Artesanato também se enquadra nos casos previstos para remição de pena na Lei de Execução Penal

Artesanato também se enquadra nos casos previstos para remição de pena na Lei de Execução Penal

A Quinta Turma do Superior Tribunal de Justiça (STJ) negou um recurso do Ministério Público Federal e manteve decisão monocrática do ministro Ribeiro Dantas que considerou o trabalho artesanal como hipótese válida para remição de pena, sendo compatível com o artigo 126 da Lei de Execuções Penais.

Após decisão favorável em primeira instância, a remição de pena foi rejeitada pelo Tribunal de Justiça de Rondônia, com a justificativa de que era impossível comprovar as horas efetivamente trabalhadas, por falta de fiscalização da administração carcerária. Para Ribeiro Dantas, o apenado não pode ser prejudicado pela ineficiência dos serviços inerentes ao Estado, como a fiscalização do trabalho exercido.

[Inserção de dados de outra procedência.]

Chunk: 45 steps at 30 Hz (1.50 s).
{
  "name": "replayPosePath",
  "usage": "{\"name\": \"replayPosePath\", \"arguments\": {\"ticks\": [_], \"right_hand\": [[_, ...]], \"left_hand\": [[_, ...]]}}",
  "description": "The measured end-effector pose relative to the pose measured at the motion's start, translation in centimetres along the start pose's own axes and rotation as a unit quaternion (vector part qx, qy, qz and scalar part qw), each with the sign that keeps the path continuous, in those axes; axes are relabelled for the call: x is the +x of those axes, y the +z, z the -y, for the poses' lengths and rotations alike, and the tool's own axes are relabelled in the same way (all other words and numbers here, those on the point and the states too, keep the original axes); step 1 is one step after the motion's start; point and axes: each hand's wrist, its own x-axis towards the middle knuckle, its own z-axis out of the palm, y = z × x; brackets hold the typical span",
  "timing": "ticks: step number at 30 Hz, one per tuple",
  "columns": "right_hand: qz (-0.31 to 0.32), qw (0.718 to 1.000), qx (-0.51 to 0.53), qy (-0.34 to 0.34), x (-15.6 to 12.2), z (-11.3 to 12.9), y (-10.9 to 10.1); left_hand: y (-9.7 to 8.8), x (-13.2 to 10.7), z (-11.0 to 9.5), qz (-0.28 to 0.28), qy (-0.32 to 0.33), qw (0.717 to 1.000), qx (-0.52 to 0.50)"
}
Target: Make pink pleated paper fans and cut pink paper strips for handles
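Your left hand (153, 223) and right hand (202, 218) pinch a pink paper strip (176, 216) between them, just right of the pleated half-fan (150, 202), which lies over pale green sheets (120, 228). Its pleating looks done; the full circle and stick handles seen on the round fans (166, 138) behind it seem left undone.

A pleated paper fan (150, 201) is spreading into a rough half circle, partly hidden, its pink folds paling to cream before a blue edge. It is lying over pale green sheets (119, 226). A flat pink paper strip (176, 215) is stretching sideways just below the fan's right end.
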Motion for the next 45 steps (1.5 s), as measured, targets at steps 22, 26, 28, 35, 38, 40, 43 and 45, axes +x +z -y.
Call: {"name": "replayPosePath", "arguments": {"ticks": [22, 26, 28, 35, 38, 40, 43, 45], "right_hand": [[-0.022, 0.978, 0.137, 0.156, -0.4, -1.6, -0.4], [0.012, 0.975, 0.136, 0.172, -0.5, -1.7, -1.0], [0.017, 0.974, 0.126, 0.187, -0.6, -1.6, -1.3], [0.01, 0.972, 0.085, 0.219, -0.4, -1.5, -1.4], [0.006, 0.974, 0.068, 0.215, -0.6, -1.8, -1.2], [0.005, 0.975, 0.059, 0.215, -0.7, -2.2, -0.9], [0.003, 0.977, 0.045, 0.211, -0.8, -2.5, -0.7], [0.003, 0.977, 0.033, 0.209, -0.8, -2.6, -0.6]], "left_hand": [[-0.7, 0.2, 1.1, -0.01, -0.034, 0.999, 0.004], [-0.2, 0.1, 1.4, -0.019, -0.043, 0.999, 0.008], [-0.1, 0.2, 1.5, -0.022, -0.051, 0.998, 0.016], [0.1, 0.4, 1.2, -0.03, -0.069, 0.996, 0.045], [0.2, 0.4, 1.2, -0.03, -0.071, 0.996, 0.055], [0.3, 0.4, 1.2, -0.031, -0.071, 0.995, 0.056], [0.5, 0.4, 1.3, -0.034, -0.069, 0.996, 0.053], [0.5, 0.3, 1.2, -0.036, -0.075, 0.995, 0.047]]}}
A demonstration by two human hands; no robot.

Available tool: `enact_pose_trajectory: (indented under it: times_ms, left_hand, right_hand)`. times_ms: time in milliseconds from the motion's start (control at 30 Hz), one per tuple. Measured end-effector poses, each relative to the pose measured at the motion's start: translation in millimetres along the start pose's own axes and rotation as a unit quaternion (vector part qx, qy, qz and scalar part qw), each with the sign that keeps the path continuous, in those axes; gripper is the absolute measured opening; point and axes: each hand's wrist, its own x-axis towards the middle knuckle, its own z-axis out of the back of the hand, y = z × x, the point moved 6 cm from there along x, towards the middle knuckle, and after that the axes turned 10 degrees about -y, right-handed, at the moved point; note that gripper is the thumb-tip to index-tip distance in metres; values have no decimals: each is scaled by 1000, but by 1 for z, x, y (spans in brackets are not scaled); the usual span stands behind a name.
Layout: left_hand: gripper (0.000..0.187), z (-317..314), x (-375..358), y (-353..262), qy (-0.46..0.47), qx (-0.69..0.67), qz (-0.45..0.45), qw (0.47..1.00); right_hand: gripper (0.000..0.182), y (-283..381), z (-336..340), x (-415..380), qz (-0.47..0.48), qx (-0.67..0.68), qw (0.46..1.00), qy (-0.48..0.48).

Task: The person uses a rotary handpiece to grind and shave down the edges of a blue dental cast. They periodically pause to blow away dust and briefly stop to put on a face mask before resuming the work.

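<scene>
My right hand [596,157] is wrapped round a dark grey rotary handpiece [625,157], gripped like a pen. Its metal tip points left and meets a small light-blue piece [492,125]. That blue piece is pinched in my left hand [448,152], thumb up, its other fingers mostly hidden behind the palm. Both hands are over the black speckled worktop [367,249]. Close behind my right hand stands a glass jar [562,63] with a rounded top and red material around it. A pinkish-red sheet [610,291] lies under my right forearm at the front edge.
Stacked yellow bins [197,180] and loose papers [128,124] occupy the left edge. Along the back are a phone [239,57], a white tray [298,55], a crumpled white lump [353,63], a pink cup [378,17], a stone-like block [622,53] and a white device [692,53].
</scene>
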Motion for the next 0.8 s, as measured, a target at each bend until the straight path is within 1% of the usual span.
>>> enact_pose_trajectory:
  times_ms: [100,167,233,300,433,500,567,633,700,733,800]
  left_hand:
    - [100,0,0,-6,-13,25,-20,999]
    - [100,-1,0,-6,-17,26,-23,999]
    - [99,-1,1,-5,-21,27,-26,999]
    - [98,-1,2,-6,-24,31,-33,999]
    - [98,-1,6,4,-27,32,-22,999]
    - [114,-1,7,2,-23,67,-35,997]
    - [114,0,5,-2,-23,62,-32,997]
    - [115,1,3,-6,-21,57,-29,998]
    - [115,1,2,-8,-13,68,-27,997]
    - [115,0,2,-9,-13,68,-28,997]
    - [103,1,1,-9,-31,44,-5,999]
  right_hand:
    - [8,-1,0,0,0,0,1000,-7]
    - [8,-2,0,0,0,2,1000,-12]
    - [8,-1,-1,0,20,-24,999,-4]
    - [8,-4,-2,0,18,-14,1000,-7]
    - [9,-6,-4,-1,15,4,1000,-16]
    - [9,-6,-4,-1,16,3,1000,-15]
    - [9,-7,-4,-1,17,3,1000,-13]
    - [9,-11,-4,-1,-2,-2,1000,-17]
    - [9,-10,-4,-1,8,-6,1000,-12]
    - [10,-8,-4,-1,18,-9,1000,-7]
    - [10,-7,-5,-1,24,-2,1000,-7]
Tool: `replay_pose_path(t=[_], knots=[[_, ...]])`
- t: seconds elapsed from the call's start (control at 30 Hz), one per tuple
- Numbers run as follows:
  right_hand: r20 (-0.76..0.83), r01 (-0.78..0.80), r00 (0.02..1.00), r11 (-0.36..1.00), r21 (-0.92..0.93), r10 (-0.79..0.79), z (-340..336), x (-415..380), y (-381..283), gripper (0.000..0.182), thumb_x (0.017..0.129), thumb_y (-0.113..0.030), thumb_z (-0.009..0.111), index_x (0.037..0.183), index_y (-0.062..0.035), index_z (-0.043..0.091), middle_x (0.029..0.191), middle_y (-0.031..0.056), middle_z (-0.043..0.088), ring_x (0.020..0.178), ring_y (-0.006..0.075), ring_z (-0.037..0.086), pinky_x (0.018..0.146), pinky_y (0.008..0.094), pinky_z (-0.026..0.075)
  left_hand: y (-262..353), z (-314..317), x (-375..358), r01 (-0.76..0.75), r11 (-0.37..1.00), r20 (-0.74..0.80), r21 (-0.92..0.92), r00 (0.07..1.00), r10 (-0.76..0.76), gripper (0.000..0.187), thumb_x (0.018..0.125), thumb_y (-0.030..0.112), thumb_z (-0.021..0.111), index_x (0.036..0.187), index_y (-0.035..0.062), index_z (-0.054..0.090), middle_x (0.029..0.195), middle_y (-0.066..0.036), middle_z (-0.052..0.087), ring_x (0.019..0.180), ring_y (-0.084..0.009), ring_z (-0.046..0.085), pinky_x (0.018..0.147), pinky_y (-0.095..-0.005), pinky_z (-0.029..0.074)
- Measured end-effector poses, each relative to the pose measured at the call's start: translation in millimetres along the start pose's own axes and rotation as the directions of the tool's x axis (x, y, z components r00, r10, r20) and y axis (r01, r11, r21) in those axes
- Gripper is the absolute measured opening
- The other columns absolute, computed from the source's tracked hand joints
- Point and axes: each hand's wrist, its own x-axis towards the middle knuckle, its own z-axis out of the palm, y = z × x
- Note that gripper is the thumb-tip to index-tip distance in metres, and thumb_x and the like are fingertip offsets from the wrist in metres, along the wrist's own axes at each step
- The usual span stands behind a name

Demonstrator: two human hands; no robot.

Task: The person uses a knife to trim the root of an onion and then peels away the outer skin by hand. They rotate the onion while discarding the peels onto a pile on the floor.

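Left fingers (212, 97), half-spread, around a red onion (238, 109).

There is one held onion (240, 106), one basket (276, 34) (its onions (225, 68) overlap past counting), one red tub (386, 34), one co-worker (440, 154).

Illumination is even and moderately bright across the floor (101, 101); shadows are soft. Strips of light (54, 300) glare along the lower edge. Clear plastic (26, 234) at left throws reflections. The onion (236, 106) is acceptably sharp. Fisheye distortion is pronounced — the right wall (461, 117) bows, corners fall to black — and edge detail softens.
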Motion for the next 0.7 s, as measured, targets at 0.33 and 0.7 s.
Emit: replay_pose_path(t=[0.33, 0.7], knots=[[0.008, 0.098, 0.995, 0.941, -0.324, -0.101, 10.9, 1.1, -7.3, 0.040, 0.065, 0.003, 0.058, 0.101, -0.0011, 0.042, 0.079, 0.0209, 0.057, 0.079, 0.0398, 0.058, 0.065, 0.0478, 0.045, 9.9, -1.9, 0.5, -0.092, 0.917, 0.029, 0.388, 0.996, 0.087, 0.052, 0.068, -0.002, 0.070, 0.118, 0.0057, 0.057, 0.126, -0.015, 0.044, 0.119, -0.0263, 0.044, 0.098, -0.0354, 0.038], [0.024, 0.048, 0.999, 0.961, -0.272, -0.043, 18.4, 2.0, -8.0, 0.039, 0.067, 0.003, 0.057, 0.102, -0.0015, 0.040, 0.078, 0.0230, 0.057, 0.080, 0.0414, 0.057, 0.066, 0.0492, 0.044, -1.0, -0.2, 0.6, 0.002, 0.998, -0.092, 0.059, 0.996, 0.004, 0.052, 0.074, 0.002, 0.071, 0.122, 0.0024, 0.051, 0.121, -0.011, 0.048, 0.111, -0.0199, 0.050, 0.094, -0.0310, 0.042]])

“Cabe ao Estado administrar o cumprimento do trabalho no âmbito carcerário, não sendo razoável imputar ao sentenciado qualquer tipo de desídia na fiscalização ou controle desse meio”, fundamentou Ribeiro Dantas, ao negar o recurso do MPF que buscava reestabelecer a decisão de segundo grau.

O relator lembrou que a administração carcerária atestou o trabalho realizado no âmbito carcerário na produção de tapetes e outros artesanatos, embasando o pedido de remição. O MPF alegou que a remição não era possível, pois não havia aferição da carga horária mínima, natureza do trabalho, finalidade econômica e o papel ressocializador.

Ressocialização

O objetivo da remição de pena, segundo o relator, é dar um incentivo a ressocialização do apenado, sendo descabido criar obstáculos para a concessão do benefício.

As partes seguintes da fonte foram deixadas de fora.